The Apache manual gives some examples how to setup a proper reverse proxy. You should read the manual carefully, because if you make some wrong settings, your computer will end up to be an open proxy which could be abused.
And if I use an .htaccess file with
RewriteEngine on
RewriteRule (.*\.asp) [192.168.0.102:81...]
it works fine, only it redirects...and I want the url to NOT show the :81.
So I change it too
RewriteEngine on
RewriteRule (.*\.asp) [192.168.0.102:81...] [P]
and I get
Forbidden
You don't have permission to access /index.asp on this server.
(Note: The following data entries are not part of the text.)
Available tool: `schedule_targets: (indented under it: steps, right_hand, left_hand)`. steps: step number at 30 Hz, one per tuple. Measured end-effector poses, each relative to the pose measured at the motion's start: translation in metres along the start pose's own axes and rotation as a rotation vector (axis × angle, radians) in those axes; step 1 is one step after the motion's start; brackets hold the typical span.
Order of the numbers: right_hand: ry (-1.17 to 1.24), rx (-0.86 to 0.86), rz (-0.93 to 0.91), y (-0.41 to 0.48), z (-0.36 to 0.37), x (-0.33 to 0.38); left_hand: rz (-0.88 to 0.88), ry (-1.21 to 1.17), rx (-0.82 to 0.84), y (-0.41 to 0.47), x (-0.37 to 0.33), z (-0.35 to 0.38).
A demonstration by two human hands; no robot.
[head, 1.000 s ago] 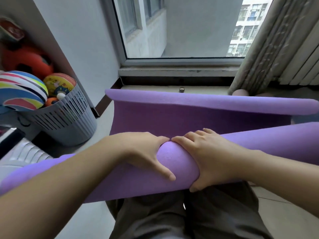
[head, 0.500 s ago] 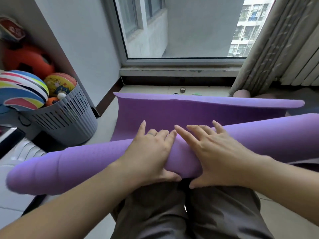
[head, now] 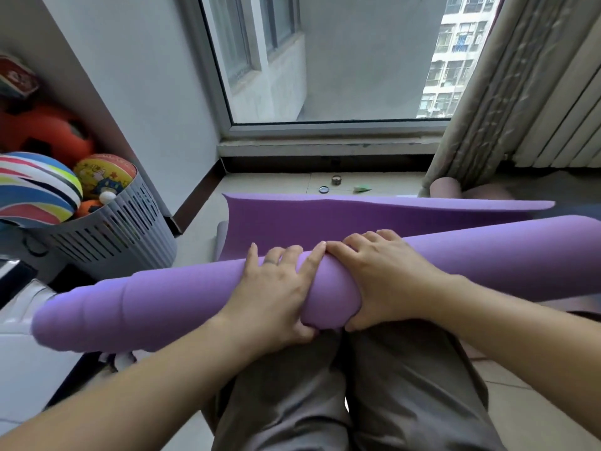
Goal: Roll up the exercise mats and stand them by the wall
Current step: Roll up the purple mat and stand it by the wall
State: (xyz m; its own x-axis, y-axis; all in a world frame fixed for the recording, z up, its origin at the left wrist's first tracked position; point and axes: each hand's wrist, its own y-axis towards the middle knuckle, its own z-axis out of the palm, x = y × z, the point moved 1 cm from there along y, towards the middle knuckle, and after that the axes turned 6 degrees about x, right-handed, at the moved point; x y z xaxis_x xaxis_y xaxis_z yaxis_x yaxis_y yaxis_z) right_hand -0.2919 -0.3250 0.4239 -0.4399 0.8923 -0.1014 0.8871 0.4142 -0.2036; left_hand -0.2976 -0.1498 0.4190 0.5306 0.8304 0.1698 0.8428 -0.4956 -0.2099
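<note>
Fingers (head: pixel 312 260) of both hands curled over purple mat roll (head: pixel 169 301)

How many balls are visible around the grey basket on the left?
4 clearly: a striped ball at the basket rim, a yellow patterned ball behind it, an orange ball below those, and a red-orange ball farther back. More may be hidden inside.

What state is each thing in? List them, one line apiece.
Mat: mostly rolled, a flat stretch left.
Left hand: pressed on the roll, fingers spread.
Right hand: wrapped over the roll.
Basket: upright, full of balls.
Window: shut, as far as I can tell.
Curtain: drawn aside.
</note>
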Motion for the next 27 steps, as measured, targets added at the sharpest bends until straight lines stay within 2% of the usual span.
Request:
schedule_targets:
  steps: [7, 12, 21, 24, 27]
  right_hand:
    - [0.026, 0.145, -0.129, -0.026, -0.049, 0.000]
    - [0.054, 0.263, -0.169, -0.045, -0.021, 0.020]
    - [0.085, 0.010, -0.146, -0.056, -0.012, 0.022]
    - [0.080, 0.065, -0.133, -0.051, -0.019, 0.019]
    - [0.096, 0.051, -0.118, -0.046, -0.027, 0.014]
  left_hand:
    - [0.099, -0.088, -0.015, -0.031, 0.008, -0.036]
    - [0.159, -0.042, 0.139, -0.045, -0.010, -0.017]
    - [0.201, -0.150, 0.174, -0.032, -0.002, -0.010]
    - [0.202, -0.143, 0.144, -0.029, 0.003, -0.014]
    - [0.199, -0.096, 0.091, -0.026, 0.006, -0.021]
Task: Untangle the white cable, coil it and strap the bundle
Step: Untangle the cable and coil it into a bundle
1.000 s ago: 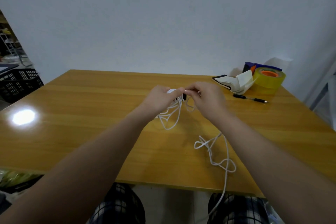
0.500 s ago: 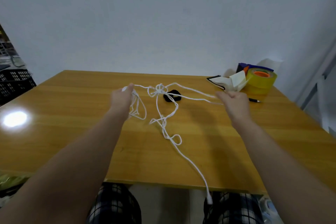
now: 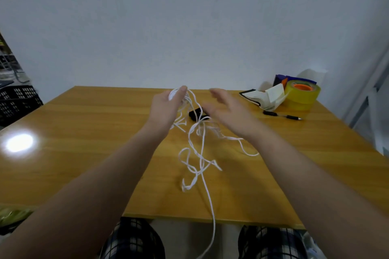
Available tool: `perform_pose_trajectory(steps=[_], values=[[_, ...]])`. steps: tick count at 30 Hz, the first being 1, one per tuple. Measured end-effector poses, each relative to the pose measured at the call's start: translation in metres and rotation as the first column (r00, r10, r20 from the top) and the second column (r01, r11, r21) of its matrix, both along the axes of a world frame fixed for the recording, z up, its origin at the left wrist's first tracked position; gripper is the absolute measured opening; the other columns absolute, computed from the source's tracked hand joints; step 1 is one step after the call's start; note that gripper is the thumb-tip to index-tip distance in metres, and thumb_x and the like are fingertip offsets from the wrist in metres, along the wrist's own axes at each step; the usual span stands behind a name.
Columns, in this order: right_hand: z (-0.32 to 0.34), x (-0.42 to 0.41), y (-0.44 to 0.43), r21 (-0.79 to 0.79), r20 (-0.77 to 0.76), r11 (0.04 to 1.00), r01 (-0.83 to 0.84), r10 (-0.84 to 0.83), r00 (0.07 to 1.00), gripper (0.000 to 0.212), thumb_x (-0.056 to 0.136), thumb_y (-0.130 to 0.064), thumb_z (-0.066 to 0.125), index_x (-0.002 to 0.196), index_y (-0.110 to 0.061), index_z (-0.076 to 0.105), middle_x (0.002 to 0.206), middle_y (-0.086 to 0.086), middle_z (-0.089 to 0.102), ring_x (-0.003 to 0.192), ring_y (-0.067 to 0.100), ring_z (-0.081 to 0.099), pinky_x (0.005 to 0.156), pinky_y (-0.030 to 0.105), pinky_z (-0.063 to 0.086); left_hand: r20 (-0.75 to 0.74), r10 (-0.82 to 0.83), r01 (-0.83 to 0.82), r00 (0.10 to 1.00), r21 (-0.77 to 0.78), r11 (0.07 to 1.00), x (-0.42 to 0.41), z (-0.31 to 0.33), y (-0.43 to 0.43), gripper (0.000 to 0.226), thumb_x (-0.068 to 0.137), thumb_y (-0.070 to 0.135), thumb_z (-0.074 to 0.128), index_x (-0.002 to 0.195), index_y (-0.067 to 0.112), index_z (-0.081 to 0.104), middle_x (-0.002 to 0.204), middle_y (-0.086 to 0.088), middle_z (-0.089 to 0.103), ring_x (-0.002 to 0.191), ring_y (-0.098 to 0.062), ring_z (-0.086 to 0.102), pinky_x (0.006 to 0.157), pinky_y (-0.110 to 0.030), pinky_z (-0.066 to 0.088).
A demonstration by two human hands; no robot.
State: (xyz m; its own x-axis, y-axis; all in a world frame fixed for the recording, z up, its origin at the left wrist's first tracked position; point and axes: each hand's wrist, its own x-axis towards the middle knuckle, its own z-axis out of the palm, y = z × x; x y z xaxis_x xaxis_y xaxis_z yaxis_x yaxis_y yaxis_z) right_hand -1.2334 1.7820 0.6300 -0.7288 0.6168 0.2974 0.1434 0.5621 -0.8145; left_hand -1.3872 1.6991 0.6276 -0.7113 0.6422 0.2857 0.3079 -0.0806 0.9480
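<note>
The white cable (image 3: 196, 156) lies tangled in loose loops on the wooden table (image 3: 84, 143), and one end hangs over the near edge between my knees. My left hand (image 3: 167, 106) is raised above the table and grips a bunch of the cable's loops near their top. Strands drop from it to the tangle. My right hand (image 3: 226, 109) hovers just right of it, fingers straight and spread, holding nothing. A small black strap (image 3: 194, 113) lies on the table behind the strands, partly hidden by my right hand.
At the table's far right stand a yellow tape roll (image 3: 302, 95), a folded white paper packet (image 3: 266, 99) and a dark blue object behind them. A black pen (image 3: 282, 115) lies in front of them. A black crate (image 3: 17, 100) sits left of the table.
My right hand has let go of the strand it was stretching out and moved left toward my left hand. The taut cable has slackened and dropped into loops on the table.
</note>
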Motion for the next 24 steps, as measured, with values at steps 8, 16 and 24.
perform_pose_trajectory(steps=[8, 16, 24], values=[[-0.027, -0.006, 0.009, 0.171, -0.234, 0.966, 0.192, -0.150, 0.961, 0.019, 0.094, -0.013, 0.054, 0.078, -0.017, 0.066, 0.071, -0.004, 0.065, 0.062, 0.000, 0.057, 0.066, 0.027, 0.047, 0.114, 0.169, -0.168, 0.979, -0.013, 0.986, -0.024, 0.006, -0.004, 0.033, 0.092, 0.036, 0.058, 0.065, 0.018, 0.053, 0.056, 0.000, 0.043, 0.047, -0.013, 0.036, 0.045, -0.027, 0.029], [-0.037, 0.021, 0.045, -0.792, -0.526, 0.606, -0.078, -0.611, 0.592, 0.028, 0.098, -0.013, 0.041, 0.072, -0.019, 0.048, 0.046, -0.008, 0.044, 0.049, 0.008, 0.041, 0.048, 0.020, 0.037, 0.295, 0.290, -0.275, 0.911, -0.092, 0.957, -0.050, -0.028, -0.018, 0.030, 0.092, 0.033, 0.057, 0.071, 0.013, 0.053, 0.059, -0.006, 0.040, 0.048, -0.020, 0.035, 0.040, -0.021, 0.029], [-0.068, 0.042, 0.069, -0.618, 0.203, 0.530, 0.580, -0.605, 0.770, 0.024, 0.087, -0.001, 0.042, 0.106, 0.006, 0.056, 0.096, 0.014, 0.061, 0.081, 0.021, 0.057, 0.069, 0.032, 0.043, 0.114, 0.137, -0.141, 0.984, 0.034, 0.989, -0.031, -0.001, -0.004, 0.031, 0.092, 0.036, 0.058, 0.069, 0.016, 0.055, 0.054, 0.001, 0.043, 0.048, -0.013, 0.037, 0.047, -0.026, 0.031]])
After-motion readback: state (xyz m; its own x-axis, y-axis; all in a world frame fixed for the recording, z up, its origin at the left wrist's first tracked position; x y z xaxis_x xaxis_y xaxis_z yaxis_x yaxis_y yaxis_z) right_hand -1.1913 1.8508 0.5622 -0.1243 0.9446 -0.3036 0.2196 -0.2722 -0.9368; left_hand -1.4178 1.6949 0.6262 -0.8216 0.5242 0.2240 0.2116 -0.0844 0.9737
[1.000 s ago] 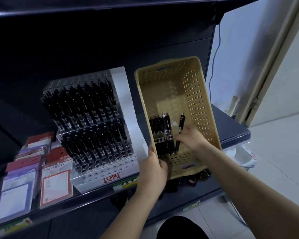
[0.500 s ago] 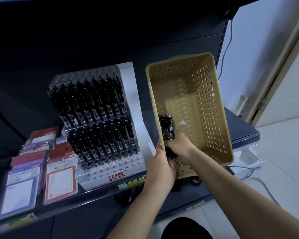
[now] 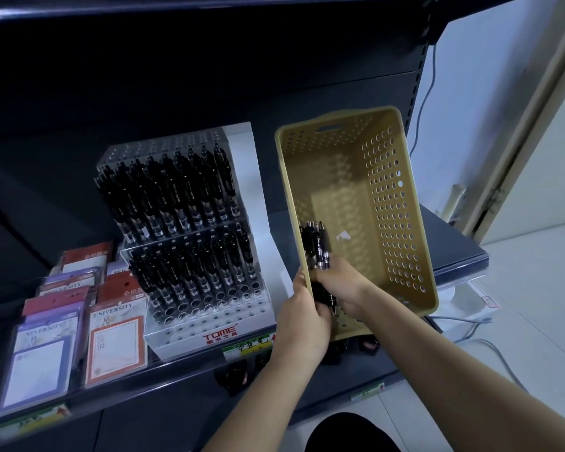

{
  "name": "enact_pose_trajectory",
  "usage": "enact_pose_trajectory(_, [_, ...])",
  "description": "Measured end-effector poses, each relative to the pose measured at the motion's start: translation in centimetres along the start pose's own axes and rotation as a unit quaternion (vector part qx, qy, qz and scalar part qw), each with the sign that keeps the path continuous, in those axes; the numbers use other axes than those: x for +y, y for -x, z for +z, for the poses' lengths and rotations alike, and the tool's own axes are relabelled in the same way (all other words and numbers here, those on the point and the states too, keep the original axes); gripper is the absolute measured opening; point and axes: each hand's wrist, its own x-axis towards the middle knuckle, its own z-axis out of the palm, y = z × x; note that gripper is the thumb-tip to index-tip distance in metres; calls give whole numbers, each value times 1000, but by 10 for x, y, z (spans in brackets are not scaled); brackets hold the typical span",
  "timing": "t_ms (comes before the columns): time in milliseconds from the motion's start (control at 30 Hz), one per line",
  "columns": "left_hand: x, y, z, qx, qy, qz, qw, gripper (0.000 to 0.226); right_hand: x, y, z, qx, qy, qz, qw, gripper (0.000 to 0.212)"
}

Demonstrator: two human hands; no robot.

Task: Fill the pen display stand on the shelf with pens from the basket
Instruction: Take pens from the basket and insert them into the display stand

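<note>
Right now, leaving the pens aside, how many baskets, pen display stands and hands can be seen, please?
basket: 1
pen display stand: 1
hands: 2, the left hand on the basket's rim and the right hand gripping a bundle of pens
Total: 4

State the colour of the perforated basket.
The basket is tan-yellow, clearest in the head view.

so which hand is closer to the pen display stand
Left. The left hand grips the basket by its left rim, on the side facing the pen display stand. The right hand is farther off, inside the basket, gripping the bundle of black pens.
</note>
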Motion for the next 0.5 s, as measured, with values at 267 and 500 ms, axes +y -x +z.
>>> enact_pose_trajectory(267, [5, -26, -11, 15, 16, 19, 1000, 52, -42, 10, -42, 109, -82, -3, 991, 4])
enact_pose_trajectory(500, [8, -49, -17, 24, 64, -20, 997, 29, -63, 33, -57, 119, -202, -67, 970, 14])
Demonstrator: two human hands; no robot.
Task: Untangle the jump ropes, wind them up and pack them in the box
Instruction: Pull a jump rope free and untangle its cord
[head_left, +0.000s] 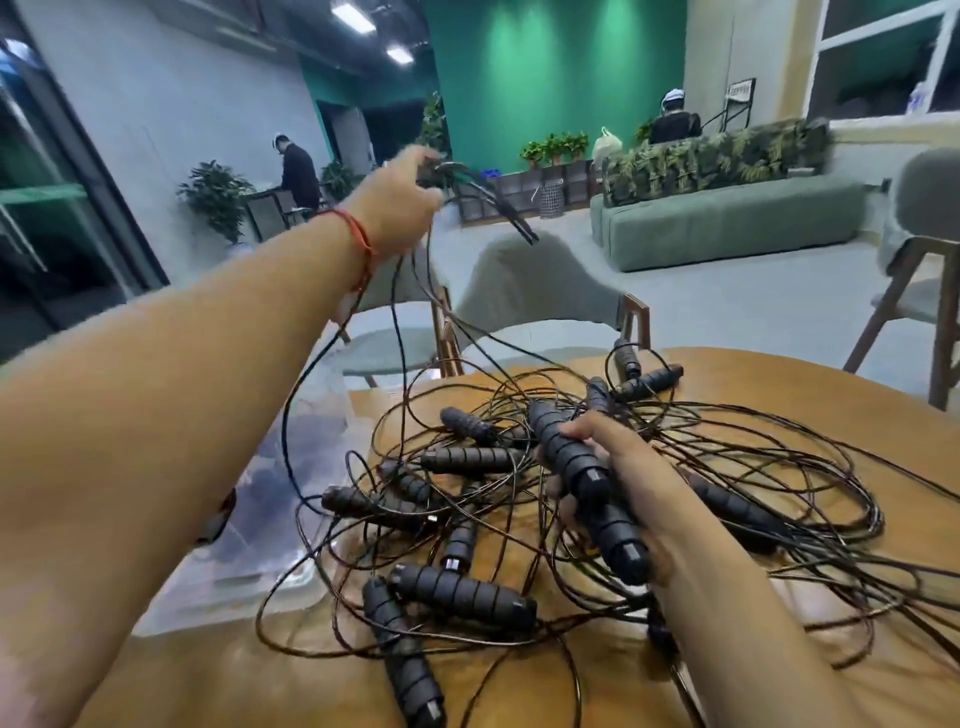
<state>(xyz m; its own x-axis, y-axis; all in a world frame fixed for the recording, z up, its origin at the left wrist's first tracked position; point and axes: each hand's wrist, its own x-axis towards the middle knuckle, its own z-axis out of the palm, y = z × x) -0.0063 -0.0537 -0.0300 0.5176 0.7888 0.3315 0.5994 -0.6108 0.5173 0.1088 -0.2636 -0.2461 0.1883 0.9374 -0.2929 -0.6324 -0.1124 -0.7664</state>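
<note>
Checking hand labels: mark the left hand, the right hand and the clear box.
left hand (397, 200): head view, back of hand
right hand (636, 467): head view, back of hand
clear box (244, 574): head view, near edge

Wooden table (779, 395) in foreground. Two grey-green chairs (524, 291) (384, 348) at its far edge, a third (924, 208) at right. Green sofa (727, 223) beyond, leafy planter (717, 156) behind it. Green wall (545, 78). Potted plant (218, 197) at left.
</note>
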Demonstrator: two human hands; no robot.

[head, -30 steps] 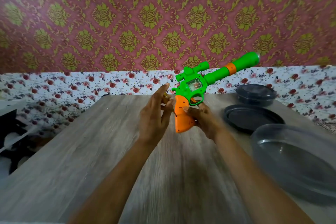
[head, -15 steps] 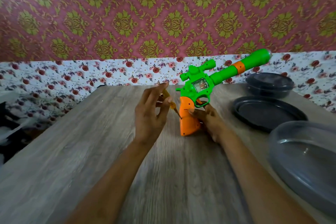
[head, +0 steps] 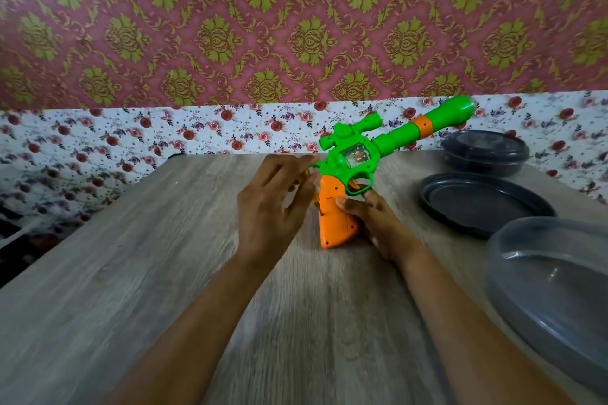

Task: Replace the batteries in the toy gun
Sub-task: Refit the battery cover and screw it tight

Apache/2.0.55 (Win32) PHP/5.1.2 Server at localhost Port 80
Any ideas as to what isn't configured properly?
I was getting the error becuase dummy me forgot to uncomment the mod_proxy stuff in the httpd.conf file.
Whoops.
The only issue I'm now having, is how can I check what type of file is being loaded 'by default' when someone enters [foo...]
...sometimes it will be index.html, or .php, and sometimes .asp...which I need to check for.
Ideas?
Edit:
actually just having it rewrite the url fom [foo...] to include the filename it's actually loading at the end would work too.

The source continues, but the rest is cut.